# Generate a Modified Nested Set Index from NGA TDX-Hydro

This notebook demonstrates how to use functions in the [WikiWatershed/global-hydrography](https://github.com/WikiWatershed/global-hydrography) package to generate a modified nested set index using the TDX-Hydro datasets released by the [US National Geospatial-Intelligence Agency (NGA)](https://www.nga.mil).

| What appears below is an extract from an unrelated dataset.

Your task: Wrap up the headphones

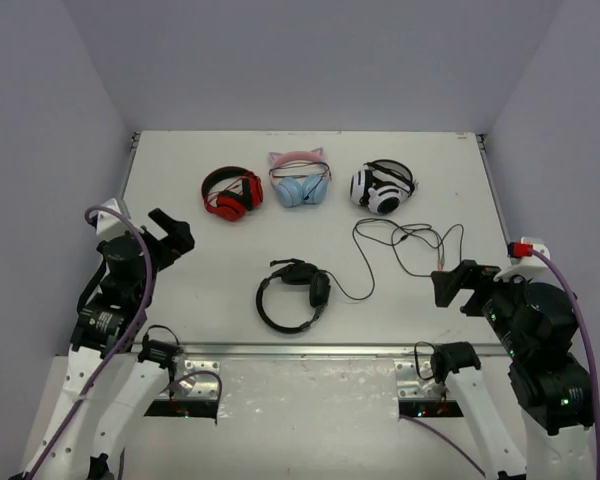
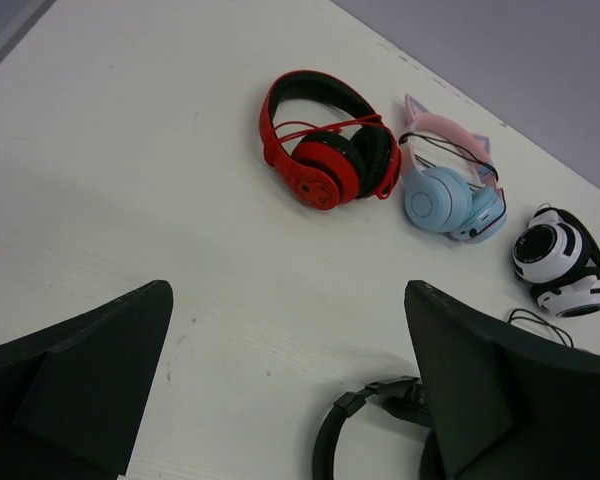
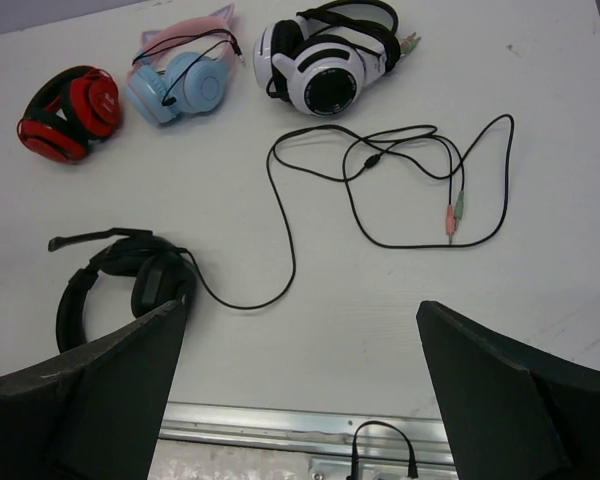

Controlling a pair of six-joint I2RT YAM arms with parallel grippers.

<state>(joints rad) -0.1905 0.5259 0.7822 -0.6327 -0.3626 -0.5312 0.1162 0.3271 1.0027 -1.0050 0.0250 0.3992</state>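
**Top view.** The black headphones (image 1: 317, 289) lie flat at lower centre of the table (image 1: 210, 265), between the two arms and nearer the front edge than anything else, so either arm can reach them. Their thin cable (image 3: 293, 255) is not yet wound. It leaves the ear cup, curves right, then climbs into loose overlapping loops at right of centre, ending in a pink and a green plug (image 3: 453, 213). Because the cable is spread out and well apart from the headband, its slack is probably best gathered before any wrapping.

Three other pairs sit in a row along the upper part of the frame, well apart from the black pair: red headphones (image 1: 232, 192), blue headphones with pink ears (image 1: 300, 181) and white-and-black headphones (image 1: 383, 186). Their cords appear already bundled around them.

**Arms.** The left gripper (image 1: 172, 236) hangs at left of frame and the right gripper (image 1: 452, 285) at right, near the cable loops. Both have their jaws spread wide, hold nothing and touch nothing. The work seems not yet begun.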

This example notebook assumes that you have already downloaded the applicable data using the example provided in the `1_GetData.ipynb` notebook. This notebook also assumes that you will have completed the necessary setup steps outline in the **[Installation Instructions](README.md#get-started)** (and also completed as part of the notebook `1_GetData.ipynb`) 

# Python Imports

In this step we will import the necessary python dependencies for this example

In [1]:
from pathlib import Path
import re
from importlib import reload

import pyogrio
import geopandas as gpd

from global_hydrography.delineation.mnsi import modified_nest_set_index
from global_hydrography.preprocess import TDXPreprocessor

# Compile files that need to be processed

In this step we will compile a list of the files that need to be processed to have a modified nested set index. Note this step assumes that you have downloaded the files to the same directory and used the same naming convention as the `1_GetData.ipynb` example notebook. If you have opted to use a different location or naming convention you will need to modify this step accordingly.

In [2]:
# Confirm your current working directory (cwd) and repo/project directory
working_dir = Path.cwd()
project_dir = working_dir.parent
data_dir = project_dir / 'data_temp' # a temporary data directory that we .gitignore
tdx_dir = data_dir / 'nga'

In [3]:
#Scan the files in the data directory and only pull of the streamnet (blueline) files
files_to_process = []
for item in tdx_dir.iterdir():
    if item.is_file() and 'streamnet' in item.name and item.suffix=='.gpkg':
        files_to_process.append(item)

In [4]:
files_to_process

[PosixPath('/Users/aaufdenkampe/Documents/Python/global-hydrography/data_temp/nga/TDX_streamnet_1020011530_01.gpkg'),
 PosixPath('/Users/aaufdenkampe/Documents/Python/global-hydrography/data_temp/nga/TDX_streamnet_7020038340_01.gpkg')]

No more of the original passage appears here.